Work instruction: Write out all the entries below without any change.

Data excerpts:
----
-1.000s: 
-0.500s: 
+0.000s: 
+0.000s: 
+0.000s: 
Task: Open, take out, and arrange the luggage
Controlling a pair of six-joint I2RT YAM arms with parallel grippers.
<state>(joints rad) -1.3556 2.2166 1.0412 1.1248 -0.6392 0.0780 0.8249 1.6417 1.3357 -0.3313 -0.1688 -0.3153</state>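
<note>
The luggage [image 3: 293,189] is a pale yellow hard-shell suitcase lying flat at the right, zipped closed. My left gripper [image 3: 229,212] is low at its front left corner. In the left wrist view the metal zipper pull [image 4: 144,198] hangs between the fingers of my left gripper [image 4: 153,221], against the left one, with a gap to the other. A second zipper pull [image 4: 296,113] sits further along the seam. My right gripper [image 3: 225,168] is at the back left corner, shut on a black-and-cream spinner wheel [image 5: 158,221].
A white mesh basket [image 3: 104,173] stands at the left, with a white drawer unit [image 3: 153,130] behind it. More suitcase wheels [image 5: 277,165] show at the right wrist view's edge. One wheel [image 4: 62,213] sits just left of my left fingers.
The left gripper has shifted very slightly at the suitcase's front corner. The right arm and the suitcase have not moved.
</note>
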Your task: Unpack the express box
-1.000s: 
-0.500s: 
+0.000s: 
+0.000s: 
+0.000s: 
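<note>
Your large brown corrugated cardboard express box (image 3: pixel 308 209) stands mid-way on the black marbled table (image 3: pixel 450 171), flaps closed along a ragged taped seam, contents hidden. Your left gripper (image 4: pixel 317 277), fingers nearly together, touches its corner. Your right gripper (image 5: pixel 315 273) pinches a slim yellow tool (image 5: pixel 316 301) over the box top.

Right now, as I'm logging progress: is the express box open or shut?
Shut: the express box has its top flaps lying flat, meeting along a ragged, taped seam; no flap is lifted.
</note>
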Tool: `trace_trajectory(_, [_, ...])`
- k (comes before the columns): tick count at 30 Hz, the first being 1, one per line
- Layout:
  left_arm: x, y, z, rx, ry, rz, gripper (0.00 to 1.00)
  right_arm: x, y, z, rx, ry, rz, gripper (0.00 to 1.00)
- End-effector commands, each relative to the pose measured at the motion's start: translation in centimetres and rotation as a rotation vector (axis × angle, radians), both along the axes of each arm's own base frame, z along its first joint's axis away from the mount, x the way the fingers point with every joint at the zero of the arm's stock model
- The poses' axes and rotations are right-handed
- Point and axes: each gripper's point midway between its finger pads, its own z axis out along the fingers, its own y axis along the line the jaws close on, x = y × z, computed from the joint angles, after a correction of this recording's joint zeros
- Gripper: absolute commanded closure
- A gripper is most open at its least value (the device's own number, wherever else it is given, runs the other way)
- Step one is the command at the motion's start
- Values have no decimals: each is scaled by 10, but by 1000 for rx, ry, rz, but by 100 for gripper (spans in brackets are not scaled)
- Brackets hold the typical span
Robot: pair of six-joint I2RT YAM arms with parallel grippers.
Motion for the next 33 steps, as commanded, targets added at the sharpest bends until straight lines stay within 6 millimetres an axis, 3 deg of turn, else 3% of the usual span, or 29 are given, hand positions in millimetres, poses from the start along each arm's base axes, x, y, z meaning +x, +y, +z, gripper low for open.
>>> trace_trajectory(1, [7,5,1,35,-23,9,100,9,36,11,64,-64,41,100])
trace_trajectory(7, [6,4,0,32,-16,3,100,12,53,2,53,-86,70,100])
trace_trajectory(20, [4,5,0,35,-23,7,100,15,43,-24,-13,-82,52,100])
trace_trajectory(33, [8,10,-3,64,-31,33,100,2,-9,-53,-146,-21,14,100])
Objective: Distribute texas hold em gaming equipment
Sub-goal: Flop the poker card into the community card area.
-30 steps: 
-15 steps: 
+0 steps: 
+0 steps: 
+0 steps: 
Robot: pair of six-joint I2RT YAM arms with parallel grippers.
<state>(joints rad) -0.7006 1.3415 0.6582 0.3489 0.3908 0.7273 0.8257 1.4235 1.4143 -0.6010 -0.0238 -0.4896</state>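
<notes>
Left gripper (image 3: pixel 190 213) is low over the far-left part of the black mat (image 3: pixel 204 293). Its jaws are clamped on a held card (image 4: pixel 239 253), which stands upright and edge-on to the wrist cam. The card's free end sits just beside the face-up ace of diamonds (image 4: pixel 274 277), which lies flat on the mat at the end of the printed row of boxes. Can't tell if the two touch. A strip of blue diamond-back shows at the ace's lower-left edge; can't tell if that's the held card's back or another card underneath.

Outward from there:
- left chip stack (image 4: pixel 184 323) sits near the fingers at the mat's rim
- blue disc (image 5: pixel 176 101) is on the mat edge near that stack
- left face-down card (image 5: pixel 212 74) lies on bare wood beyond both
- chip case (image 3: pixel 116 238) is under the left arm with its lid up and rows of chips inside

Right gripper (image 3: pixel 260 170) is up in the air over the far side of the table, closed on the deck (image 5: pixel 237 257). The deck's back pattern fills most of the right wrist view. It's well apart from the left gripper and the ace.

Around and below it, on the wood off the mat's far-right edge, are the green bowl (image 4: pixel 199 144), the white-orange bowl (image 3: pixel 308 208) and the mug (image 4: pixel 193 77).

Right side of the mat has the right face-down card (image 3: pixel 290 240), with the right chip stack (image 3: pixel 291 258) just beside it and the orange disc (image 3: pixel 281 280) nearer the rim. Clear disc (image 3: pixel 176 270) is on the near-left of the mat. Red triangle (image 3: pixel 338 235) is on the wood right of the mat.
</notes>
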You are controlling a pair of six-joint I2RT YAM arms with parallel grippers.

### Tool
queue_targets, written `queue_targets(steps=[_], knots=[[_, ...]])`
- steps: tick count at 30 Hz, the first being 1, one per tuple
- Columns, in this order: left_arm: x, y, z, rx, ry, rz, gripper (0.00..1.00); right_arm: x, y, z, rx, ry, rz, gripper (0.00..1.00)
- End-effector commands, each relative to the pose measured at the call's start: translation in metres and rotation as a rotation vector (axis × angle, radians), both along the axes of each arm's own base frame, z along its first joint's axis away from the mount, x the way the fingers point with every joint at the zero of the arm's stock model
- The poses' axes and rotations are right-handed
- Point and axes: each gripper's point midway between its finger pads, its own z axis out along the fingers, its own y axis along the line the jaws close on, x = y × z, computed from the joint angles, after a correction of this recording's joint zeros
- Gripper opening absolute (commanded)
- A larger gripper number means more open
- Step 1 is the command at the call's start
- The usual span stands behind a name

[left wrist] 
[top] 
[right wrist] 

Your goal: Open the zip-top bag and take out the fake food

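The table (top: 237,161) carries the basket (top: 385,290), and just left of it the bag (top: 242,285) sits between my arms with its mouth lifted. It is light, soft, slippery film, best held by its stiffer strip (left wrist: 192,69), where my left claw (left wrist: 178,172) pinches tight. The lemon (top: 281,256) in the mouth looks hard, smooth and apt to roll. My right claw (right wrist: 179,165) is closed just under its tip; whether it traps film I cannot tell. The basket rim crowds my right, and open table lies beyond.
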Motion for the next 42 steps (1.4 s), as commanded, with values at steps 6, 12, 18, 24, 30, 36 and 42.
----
Expected answer:
-1.000s: 
-0.500s: 
+0.000s: 
+0.000s: 
+0.000s: 
Task: Open, take out, and arrange the luggage
Controlling a pair of six-joint I2RT YAM arms with parallel grippers.
<state>(joints rad) -1.3556 2.2166 1.0412 1.1248 -0.6392 0.0780 0.8249 1.6417 1.3357 -0.3313 -0.1688 -0.3153</state>
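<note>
The luggage [image 3: 293,189] is a pale yellow hard-shell suitcase lying flat at the right, zipped closed. My left gripper [image 3: 229,212] is low at its front left corner. In the left wrist view the metal zipper pull [image 4: 144,198] hangs between the fingers of my left gripper [image 4: 153,221], against the left one, with a gap to the other. A second zipper pull [image 4: 296,113] sits further along the seam. My right gripper [image 3: 225,168] is at the back left corner, shut on a black-and-cream spinner wheel [image 5: 158,221].
A white mesh basket [image 3: 104,173] stands at the left, with a white drawer unit [image 3: 153,130] behind it. More suitcase wheels [image 5: 277,165] show at the right wrist view's edge. One wheel [image 4: 62,213] sits just left of my left fingers.
The left gripper has shifted very slightly at the suitcase's front corner. The right arm and the suitcase have not moved.
</note>
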Your task: Unpack the express box
-1.000s: 
-0.500s: 
+0.000s: 
+0.000s: 
+0.000s: 
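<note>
Your large brown corrugated cardboard express box (image 3: pixel 308 209) stands mid-way on the black marbled table (image 3: pixel 450 171), flaps closed along a ragged taped seam, contents hidden. Your left gripper (image 4: pixel 317 277), fingers nearly together, touches its corner. Your right gripper (image 5: pixel 315 273) pinches a slim yellow tool (image 5: pixel 316 301) over the box top.

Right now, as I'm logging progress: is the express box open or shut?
Shut: the express box has its top flaps lying flat, meeting along a ragged, taped seam; no flap is lifted.
</note>
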Tool: `trace_trajectory(_, [_, ...])`
- k (comes before the columns): tick count at 30 Hz, the first being 1, one per line
- Layout:
  left_arm: x, y, z, rx, ry, rz, gripper (0.00 to 1.00)
  right_arm: x, y, z, rx, ry, rz, gripper (0.00 to 1.00)
- End-effector commands, each relative to the pose measured at the motion's start: translation in centimetres and rotation as a rotation vector (axis × angle, radians), both along the axes of each arm's own base frame, z along its first joint's axis away from the mount, x the way the fingers point with every joint at the zero of the arm's stock model
- The poses' axes and rotations are right-handed
- Point and axes: each gripper's point midway between its finger pads, its own z axis out along the fingers, its own y axis along the line the jaws close on, x = y × z, computed from the joint angles, after a correction of this recording's joint zeros
- Gripper: absolute commanded closure
- A gripper is most open at its least value (the device's own number, wherever else it is given, runs the other way)
- Step one is the command at the motion's start
- Values have no decimals: each is scaled by 10, but by 1000 for rx, ry, rz, but by 100 for gripper (spans in brackets are not scaled)
- Brackets hold the typical span
Robot: pair of six-joint I2RT YAM arms with parallel grippers.
Motion for the next 33 steps, as commanded, targets added at the sharpest bends until straight lines stay within 6 millimetres an axis, 3 deg of turn, else 3% of the usual span, or 29 are given, hand positions in millimetres, poses from the start along each arm's base axes, x, y, z meaning +x, +y, +z, gripper low for open.
>>> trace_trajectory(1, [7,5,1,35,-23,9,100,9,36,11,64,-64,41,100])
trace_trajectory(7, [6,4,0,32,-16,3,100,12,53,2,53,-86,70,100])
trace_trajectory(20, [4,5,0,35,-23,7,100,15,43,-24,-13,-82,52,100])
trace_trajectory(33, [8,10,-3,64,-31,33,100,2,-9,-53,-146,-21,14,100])
Objective: Distribute texas hold em gaming equipment
Sub-goal: Flop the poker card into the community card area.
-30 steps: 
-15 steps: 
+0 steps: 
+0 steps: 
+0 steps: 
Robot: pair of six-joint I2RT YAM arms with parallel grippers.
<state>(joints rad) -0.7006 1.3415 0.6582 0.3489 0.3908 0.7273 0.8257 1.4235 1.4143 -0.6010 -0.0238 -0.4896</state>
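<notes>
Left gripper (image 3: pixel 190 213) is low over the far-left part of the black mat (image 3: pixel 204 293). Its jaws are clamped on a held card (image 4: pixel 239 253), which stands upright and edge-on to the wrist cam. The card's free end sits just beside the face-up ace of diamonds (image 4: pixel 274 277), which lies flat on the mat at the end of the printed row of boxes. Can't tell if the two touch. A strip of blue diamond-back shows at the ace's lower-left edge; can't tell if that's the held card's back or another card underneath.

Outward from there:
- left chip stack (image 4: pixel 184 323) sits near the fingers at the mat's rim
- blue disc (image 5: pixel 176 101) is on the mat edge near that stack
- left face-down card (image 5: pixel 212 74) lies on bare wood beyond both
- chip case (image 3: pixel 116 238) is under the left arm with its lid up and rows of chips inside

Right gripper (image 3: pixel 260 170) is up in the air over the far side of the table, closed on the deck (image 5: pixel 237 257). The deck's back pattern fills most of the right wrist view. It's well apart from the left gripper and the ace.

Around and below it, on the wood off the mat's far-right edge, are the green bowl (image 4: pixel 199 144), the white-orange bowl (image 3: pixel 308 208) and the mug (image 4: pixel 193 77).

Right side of the mat has the right face-down card (image 3: pixel 290 240), with the right chip stack (image 3: pixel 291 258) just beside it and the orange disc (image 3: pixel 281 280) nearer the rim. Clear disc (image 3: pixel 176 270) is on the near-left of the mat. Red triangle (image 3: pixel 338 235) is on the wood right of the mat.
</notes>
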You are controlling a pair of six-joint I2RT YAM arms with parallel grippers.

### Tool
queue_targets, written `queue_targets(steps=[_], knots=[[_, ...]])`
- steps: tick count at 30 Hz, the first being 1, one per tuple
- Columns, in this order: left_arm: x, y, z, rx, ry, rz, gripper (0.00..1.00); right_arm: x, y, z, rx, ry, rz, gripper (0.00..1.00)
- End-effector commands, each relative to the pose measured at the call's start: translation in metres and rotation as a rotation vector (axis × angle, radians), both along the axes of each arm's own base frame, z along its first joint's axis away from the mount, x the way the fingers point with every joint at the zero of the arm's stock model
- The poses' axes and rotations are right-handed
- Point and axes: each gripper's point midway between its finger pads, its own z axis out along the fingers, its own y axis along the line the jaws close on, x = y × z, computed from the joint angles, after a correction of this recording's joint zeros
- Gripper opening absolute (commanded)
- A larger gripper number means more open
- Step 1 is the command at the call's start
- The usual span stands behind a name

[left wrist] 
[top] 
[right wrist] 

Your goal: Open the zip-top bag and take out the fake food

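The table (top: 237,161) carries the basket (top: 385,290), and just left of it the bag (top: 242,285) sits between my arms with its mouth lifted. It is light, soft, slippery film, best held by its stiffer strip (left wrist: 192,69), where my left claw (left wrist: 178,172) pinches tight. The lemon (top: 281,256) in the mouth looks hard, smooth and apt to roll. My right claw (right wrist: 179,165) is closed just under its tip; whether it traps film I cannot tell. The basket rim crowds my right, and open table lies beyond.
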Motion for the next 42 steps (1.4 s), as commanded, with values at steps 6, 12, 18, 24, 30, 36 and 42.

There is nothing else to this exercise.